What lines of the material below include the string "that"? Copy all of them.

☆ ☆ ☆

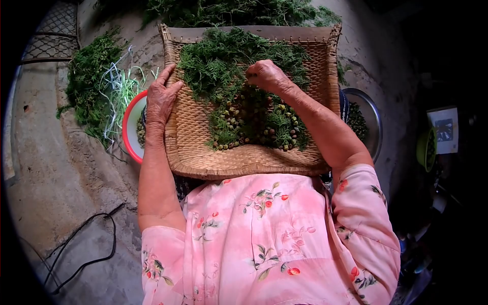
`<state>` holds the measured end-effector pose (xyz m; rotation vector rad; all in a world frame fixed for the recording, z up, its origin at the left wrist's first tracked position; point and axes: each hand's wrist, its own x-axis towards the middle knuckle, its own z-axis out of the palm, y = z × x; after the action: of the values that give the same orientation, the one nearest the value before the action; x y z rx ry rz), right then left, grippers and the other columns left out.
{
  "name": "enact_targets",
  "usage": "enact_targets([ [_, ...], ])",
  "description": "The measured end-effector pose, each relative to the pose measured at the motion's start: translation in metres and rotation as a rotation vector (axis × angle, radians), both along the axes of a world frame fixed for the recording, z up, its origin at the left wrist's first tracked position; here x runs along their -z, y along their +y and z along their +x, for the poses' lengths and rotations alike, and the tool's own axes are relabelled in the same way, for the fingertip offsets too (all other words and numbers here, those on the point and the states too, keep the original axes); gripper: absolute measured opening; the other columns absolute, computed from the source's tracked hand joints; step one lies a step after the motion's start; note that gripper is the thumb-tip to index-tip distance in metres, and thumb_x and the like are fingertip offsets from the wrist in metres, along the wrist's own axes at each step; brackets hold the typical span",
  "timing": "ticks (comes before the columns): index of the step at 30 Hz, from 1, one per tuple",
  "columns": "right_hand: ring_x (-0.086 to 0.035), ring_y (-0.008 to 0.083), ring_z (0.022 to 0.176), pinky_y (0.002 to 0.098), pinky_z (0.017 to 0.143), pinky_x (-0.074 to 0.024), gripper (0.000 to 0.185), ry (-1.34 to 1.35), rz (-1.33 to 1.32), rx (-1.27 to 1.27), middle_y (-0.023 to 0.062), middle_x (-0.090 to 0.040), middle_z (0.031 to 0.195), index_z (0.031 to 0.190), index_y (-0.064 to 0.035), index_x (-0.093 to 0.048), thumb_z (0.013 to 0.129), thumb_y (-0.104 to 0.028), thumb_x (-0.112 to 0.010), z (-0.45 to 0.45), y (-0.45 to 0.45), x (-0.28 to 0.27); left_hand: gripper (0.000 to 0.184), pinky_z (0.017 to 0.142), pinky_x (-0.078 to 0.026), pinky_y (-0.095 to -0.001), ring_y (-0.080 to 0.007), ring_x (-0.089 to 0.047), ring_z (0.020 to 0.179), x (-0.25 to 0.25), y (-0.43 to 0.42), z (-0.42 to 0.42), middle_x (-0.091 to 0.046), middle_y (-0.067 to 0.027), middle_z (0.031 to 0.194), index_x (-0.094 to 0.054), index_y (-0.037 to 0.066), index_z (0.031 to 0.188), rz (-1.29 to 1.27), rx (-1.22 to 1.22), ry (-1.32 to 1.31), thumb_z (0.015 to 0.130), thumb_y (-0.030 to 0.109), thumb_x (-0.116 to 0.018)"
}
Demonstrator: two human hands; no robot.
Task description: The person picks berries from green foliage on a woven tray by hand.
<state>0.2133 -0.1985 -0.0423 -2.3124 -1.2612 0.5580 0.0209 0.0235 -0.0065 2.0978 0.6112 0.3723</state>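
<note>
A woven winnowing basket rests across my lap. Feathery green conifer sprigs cover its far half, and small round green-brown cones lie nearer me among more sprigs. My left hand grips the basket's left rim, its thumb on the inner side and some fingers hidden at the edge. Over the middle of the greenery, my right hand is closed with its fingertips pinched together. Whatever is between those fingertips is hidden.
A red-rimmed white basin stands left of the basket, a metal bowl with cones at right. Cut greenery and pale plastic strings lie on the concrete floor. A black cable curls lower left; a green bowl sits far right.
</note>
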Motion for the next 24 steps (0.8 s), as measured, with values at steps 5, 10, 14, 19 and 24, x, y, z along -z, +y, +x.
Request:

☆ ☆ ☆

Finished exercise
`<state>` holds the measured end-effector pose (xyz m; rotation vector rad; all in a world frame fixed for the recording, z up, its origin at the left wrist's first tracked position; point and axes: each hand's wrist, its own x-axis towards the middle knuckle, its own z-axis out of the palm, y = z × x; after the action: of the values that give the same orientation, the one nearest the value before the action; x y z rx ry rz), right then left, grippers and the other columns left out.
  "description": "The measured end-effector pose, each relative to the pose measured at the motion's start: translation in metres and rotation as a rotation vector (axis × angle, radians), both along the axes of a world frame fixed for the recording, z up, its origin at the left wrist's first tracked position; here x runs along their -z, y along their +y and z along their +x, for the poses' lengths and rotations alike, and the tool's own axes are relabelled in the same way, for the fingertip offsets too (all other words and numbers here, those on the point and the states too, keep the original axes); gripper: absolute measured opening; the other columns absolute, computed from the source's tracked hand joints; step one lies a step after the motion's start; note that gripper is the thumb-tip to index-tip distance in metres, and thumb_x and the like are fingertip offsets from the wrist in metres, along the wrist's own axes at each step; brackets hold the typical span",

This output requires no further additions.